Tuesday, 18 February 2014

13 Seconds

13 Seconds. Yes 13 seconds. How much is 13 seconds worth?

For 3 drivers on Valentine's Night it was worth risking another human beings life. Mine.

Cars are not the biggest danger on our roads and neither are buses, HGVs or taxis. By far the biggest danger on our roads is impatience. Having cycled on Glasgow's roads for eight and a half years now I have come across many, many examples of driving where a road user will risk my life just to save a second or 13 from their journey time.

How do I know that impatience is the culprit and not some other factor?

I've found over the years that bad driving patterns can almost be predicted. If it is dark, people want to get home quicker. If it is pouring of rain, people want to get home quicker. If it is Friday, people want to get home quicker.

Bring all of these factors together....dark, wet, Friday night....throw in some strong winds, and add the fact that it is Valentine's night into the mix and you can almost predict that the driving will be dire. I say almost, when in fact what I should say is:

...you CAN predict it with a high degree of certainty.
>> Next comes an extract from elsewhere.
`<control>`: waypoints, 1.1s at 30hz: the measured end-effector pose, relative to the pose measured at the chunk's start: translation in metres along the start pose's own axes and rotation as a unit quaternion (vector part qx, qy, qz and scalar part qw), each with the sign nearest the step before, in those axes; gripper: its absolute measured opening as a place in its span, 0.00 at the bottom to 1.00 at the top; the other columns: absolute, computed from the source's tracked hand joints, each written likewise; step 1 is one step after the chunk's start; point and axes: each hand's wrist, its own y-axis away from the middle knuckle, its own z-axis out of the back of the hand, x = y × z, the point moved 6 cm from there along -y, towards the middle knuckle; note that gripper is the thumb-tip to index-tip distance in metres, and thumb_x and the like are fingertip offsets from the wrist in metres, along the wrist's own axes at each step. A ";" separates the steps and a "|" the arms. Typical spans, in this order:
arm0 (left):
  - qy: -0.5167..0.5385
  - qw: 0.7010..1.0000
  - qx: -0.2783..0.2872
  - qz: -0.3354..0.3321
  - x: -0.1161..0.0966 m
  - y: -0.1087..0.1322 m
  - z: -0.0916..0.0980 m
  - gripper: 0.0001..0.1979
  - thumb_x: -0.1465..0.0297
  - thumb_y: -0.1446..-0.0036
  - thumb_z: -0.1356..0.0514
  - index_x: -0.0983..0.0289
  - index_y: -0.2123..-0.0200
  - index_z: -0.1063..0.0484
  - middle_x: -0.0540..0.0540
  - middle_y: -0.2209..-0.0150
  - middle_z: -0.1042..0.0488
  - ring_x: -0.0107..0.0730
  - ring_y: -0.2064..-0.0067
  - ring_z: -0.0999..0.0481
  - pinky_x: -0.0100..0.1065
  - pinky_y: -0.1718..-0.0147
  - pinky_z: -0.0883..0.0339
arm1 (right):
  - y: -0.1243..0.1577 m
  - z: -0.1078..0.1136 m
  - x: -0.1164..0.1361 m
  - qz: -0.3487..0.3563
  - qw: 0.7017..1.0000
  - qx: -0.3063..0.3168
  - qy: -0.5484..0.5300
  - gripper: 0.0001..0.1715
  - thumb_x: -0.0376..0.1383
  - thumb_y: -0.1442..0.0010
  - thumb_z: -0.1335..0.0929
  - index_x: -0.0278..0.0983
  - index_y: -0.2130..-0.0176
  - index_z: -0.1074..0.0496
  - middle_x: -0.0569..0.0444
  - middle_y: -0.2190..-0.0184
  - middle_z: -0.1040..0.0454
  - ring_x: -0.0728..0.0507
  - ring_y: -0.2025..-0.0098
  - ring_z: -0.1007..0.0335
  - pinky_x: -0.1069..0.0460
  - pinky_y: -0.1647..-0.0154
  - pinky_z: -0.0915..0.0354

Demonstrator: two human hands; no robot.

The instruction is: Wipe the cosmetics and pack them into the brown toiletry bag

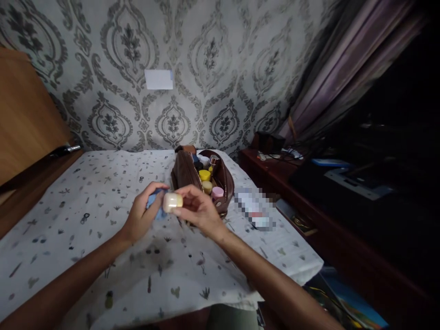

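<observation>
My right hand [197, 211] is closed around a small cream-coloured jar [172, 202], held above the table. My left hand [142, 215] is pinched on a blue cloth [154, 205] pressed against the jar's left side. Just behind the hands lies an open brown pouch [185, 172] holding several small bottles and jars, among them a yellow lid [204, 174] and a pink lid [217, 192].
The table carries a white patterned cloth [85, 220]. A blurred flat item [256, 208] lies right of the pouch. A dark wooden sideboard [326, 238] with clutter stands at the right, a wooden board [24, 119] at the left, and patterned wallpaper behind.
</observation>
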 end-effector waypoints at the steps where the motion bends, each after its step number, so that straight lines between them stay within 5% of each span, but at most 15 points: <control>1: -0.022 0.999 0.005 -0.044 -0.010 -0.005 -0.005 0.12 0.65 0.31 0.50 0.63 0.55 0.29 0.53 0.62 0.24 0.32 0.62 0.24 0.29 0.64 0.31 | 0.002 0.009 0.017 0.027 0.999 -0.016 0.018 0.26 0.45 0.54 0.20 0.40 0.60 0.30 0.59 0.67 0.26 0.51 0.69 0.30 0.57 0.72 0.33; 3: -0.100 0.982 0.012 -0.161 -0.032 -0.013 -0.020 0.12 0.70 0.32 0.50 0.65 0.52 0.29 0.56 0.59 0.24 0.36 0.57 0.24 0.32 0.61 0.30 | 0.006 0.031 0.048 0.073 0.993 -0.057 0.069 0.26 0.47 0.52 0.21 0.40 0.59 0.31 0.58 0.67 0.26 0.51 0.71 0.30 0.56 0.72 0.32; 6: -0.251 0.912 0.034 -0.324 -0.061 -0.016 -0.057 0.15 0.76 0.34 0.51 0.68 0.47 0.30 0.61 0.56 0.24 0.41 0.51 0.26 0.35 0.61 0.29 | 0.006 0.069 0.081 0.108 0.972 -0.138 0.155 0.25 0.48 0.49 0.22 0.40 0.58 0.31 0.56 0.65 0.24 0.49 0.69 0.27 0.54 0.70 0.30; 11: -0.383 0.847 0.119 -0.348 -0.073 -0.020 -0.103 0.20 0.80 0.36 0.50 0.72 0.43 0.33 0.62 0.56 0.23 0.43 0.52 0.25 0.36 0.67 0.28 | -0.006 0.116 0.088 0.076 0.957 -0.132 0.247 0.27 0.49 0.53 0.21 0.39 0.60 0.29 0.54 0.66 0.22 0.45 0.64 0.24 0.50 0.61 0.28; 16: -0.349 0.852 0.169 -0.351 -0.069 -0.017 -0.104 0.22 0.81 0.38 0.50 0.70 0.41 0.34 0.59 0.56 0.22 0.41 0.51 0.25 0.36 0.65 0.26 | -0.012 0.128 0.088 0.057 0.917 -0.038 0.393 0.20 0.44 0.46 0.25 0.37 0.55 0.26 0.53 0.62 0.22 0.44 0.63 0.26 0.49 0.60 0.28; 24: -0.306 0.857 0.135 -0.392 -0.062 -0.013 -0.102 0.22 0.81 0.39 0.48 0.74 0.41 0.32 0.61 0.54 0.21 0.48 0.46 0.26 0.42 0.55 0.23 | -0.019 0.113 0.090 0.090 0.755 0.180 0.624 0.11 0.34 0.38 0.30 0.37 0.54 0.26 0.51 0.62 0.24 0.44 0.61 0.29 0.52 0.60 0.37; 28: -0.292 0.866 0.124 -0.388 -0.058 -0.011 -0.102 0.23 0.79 0.38 0.50 0.72 0.41 0.32 0.61 0.52 0.21 0.47 0.45 0.26 0.42 0.54 0.23 | -0.022 0.109 0.081 0.060 0.716 0.225 0.658 0.02 0.33 0.37 0.31 0.37 0.61 0.29 0.53 0.67 0.27 0.45 0.65 0.33 0.52 0.65 0.42; 33: -0.282 0.868 0.122 -0.389 -0.056 -0.010 -0.102 0.22 0.79 0.37 0.50 0.71 0.41 0.31 0.62 0.52 0.20 0.48 0.44 0.25 0.45 0.55 0.22 | -0.026 0.104 0.079 0.048 0.700 0.260 0.663 0.05 0.30 0.39 0.30 0.37 0.65 0.32 0.54 0.69 0.28 0.47 0.67 0.35 0.52 0.67 0.46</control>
In fact I did predict it a few days ago.

I was getting ready to leave work, having shut my computer down and having put on my cycling gear. Looking out the window it was obviously dark, very wet and windy outside (average wind speed was 23mph with strong gusts). It was also a Valentine's Friday night. Thus, I sent the following tweet:

Pouring with rain. Friday night. Dark. I expect some bad driving on the way home. Experienced some this morning.
This is the driving I had experienced in the morning.

So I had made a prediction, one that I unfortunately knew was likely to come true, and come true it did. In fact I experienced quite a few episodes of poor driving that night, however, one particular incident was particularly horrible.

It was on Balmore Road, not my favourite road to cycle on, it has to be said, but one that is a direct route home, and one that would get me out of the terrible weather as quickly as possible. On the section of road where the incident occurred the lane width was about 3m (I checked on Google maps).

I am about 50cm wide when I sit on my bike. On a road like this I try to remain a minimum of 90cm to 1m from the edge of the road (this is where my wheel sits, so I extend 0.25m to the right of this). Cars, including their wing mirrors generally have a width of about 1.8m to 2m.

Let's do some adding up then, assuming the minimal dimensions.

0.9 + 0.25 + 1.8 = 2.95m

Thus, assuming that the car is touching my right arm as it passes, we take up the whole lane.

The agreed safe distance to pass a cyclist is 1m. Thus, assuming a car passes at this distance, the passing car has to sit at about 1m into the opposing lane to pass me safely.

Now let's add some realism. Let's add the wind, which was a mixture of headwind and crosswind, and which was gusty. Let's add the heavy rain. Let's add the dark. Let's add the fact that this is an unlit section of country road, and let's add the fact that on this section the road is national speed limit, meaning cars can be approaching at 60mph (sometimes above).

With all that added, and assuming that cars are approaching, would it be appropriate to pass?

Let's also assume that a matter of seconds later, let's say....13 seconds later, there was a long clear gap in the oncoming traffic which would allow for safe passing. 

The scene is set. What would any reasonable driver do? 

I know what I would do, and I know this road very well, having driven it as well as cycled it many times. I would not even consider overtaking a cyclist in these circumstances in perfect conditions. It would not even cross my mind. Therefore, and I don't think I am stretching things much here....any reasonable driver would hold back for the 13 seconds and overtake safely at that point.

Not these three.

That 13 seconds saved was important to the first driver. The 7 seconds saved was important to the second, and the 2 seconds (despite me indicating to him it was not safe to go) was important to the third.

These cars were not driven by drivers, they were driven by impatience. They just didn't care.

So if you ever happen to see any of these three cars, (YX05ZRN, SH59PGZ, SA63 JXF), don't abuse the drivers and don't shout at them. Just calmly ask them to Google their registration numbers, so that they might come across the video. Then we might find out if they still feel that 13 seconds, 7 seconds or 2 seconds were worth risking my life for.



  1. I just don't understand drivers at times. We always wave drivers passed when clear and like wise tell them to hold back when it's not yet that doesn't stop some overtaking onto the wrong side of the road on a blind bend!

    1. Had a driver attempt a bling corner overtake tonight. I stopped that with my hand out. They passed me sheepishly with loads of space shortly afterwards.

    2. I had a blind corner overtake from a learner driver, with a school... who proceeded to immediately cut back in when he/she realised traffic was coming and almost clipped my front tyre/foot/whatever. Nothing soft and gradual about it, full jerk of the wheel.